Repartition parameter changes ignored upon restart
Background: one of the FLAMINGO runs somehow ended up being terribly imbalanced in memory, to the point that some ranks contained 100x more particles than others. Unfortunately, two generations of restart files were written between the last repartition and the point where it ran out of memory and crashed, so that we were left with two sets of imbalanced restart files that inevitably crash during the next largish step upon restart. While we ended up successfully resuming the run by doubling the number of nodes, I am trying to figure out ways to recover usable restart files on the original number of nodes, in case this ever happens again for a run where we can't just double the number of nodes.
Turns out that you cannot actually change the parameters that govern the repartition upon restart. While main.c
does call partition_init()
and even writes a message informing the user of the chosen repartition scheme (as read from the parameter file), engine_struct_restore()
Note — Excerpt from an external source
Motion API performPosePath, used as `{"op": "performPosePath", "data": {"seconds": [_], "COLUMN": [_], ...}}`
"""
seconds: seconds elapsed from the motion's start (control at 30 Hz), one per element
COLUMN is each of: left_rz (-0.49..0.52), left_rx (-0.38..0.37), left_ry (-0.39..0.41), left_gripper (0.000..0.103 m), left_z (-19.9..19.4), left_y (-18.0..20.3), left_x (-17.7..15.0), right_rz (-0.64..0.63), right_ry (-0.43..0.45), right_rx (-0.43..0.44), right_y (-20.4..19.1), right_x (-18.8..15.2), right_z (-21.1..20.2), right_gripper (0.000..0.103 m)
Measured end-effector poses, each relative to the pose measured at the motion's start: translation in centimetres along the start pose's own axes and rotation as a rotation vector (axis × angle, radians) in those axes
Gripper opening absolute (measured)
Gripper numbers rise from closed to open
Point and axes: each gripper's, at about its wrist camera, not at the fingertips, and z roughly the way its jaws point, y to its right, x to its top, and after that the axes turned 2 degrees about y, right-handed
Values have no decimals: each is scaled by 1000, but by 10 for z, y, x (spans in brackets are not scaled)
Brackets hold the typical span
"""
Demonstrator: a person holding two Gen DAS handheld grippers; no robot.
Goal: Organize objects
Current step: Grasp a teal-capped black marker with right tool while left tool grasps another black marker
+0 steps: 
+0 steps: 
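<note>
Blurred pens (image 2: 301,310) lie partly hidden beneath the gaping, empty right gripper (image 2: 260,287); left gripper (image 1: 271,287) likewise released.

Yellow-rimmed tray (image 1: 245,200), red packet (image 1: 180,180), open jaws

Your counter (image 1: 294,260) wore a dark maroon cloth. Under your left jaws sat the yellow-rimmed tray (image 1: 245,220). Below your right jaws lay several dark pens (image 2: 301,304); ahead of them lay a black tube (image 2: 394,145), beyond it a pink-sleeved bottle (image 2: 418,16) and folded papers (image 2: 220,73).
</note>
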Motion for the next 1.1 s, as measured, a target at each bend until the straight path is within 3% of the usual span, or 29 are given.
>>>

later allocates a new repartition
struct that is restored from the restart files, and hence contains the original parameters.
This is on the one hand unfortunate, since it means there is no way to change the repartition scheme upon restart. It is also misleading, since the output makes it seem as if this is possible. It could also mean that the repartition scheme as presented in the output is different from what is actually used, which complicates debugging.
Ideally, it should be possible to change the repartition parameters upon restart. If this turns out to be too complex, then at least we should make sure the standard output represents the actual repartition scheme that is used.